Data segment
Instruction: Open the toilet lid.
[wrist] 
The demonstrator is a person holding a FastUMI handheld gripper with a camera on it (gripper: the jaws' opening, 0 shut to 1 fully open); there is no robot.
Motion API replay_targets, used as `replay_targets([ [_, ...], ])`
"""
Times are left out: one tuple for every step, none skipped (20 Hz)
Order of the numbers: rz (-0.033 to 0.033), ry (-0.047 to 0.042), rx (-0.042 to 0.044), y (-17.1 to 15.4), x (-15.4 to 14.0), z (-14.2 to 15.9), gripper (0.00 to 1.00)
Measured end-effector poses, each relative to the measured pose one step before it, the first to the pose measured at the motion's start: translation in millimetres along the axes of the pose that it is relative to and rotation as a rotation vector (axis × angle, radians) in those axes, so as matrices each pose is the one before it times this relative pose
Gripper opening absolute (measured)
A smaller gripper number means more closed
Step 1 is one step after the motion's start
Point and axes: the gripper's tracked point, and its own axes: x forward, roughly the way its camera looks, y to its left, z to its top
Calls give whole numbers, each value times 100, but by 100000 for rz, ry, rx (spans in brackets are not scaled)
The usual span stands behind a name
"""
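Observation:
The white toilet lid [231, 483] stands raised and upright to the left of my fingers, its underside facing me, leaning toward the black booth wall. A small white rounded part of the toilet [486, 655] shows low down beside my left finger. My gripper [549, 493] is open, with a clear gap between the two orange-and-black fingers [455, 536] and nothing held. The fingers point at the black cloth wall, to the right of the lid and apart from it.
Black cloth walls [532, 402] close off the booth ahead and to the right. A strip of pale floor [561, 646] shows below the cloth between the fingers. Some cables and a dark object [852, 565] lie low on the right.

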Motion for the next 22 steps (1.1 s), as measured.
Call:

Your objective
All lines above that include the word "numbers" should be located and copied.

Expected answer
Order of the numbers: rz (-0.033 to 0.033), ry (-0.047 to 0.042), rx (-0.042 to 0.044), y (-17.1 to 15.4), x (-15.4 to 14.0), z (-14.2 to 15.9), gripper (0.00 to 1.00)
Calls give whole numbers, each value times 100, but by 100000 for rz, ry, rx (spans in brackets are not scaled)

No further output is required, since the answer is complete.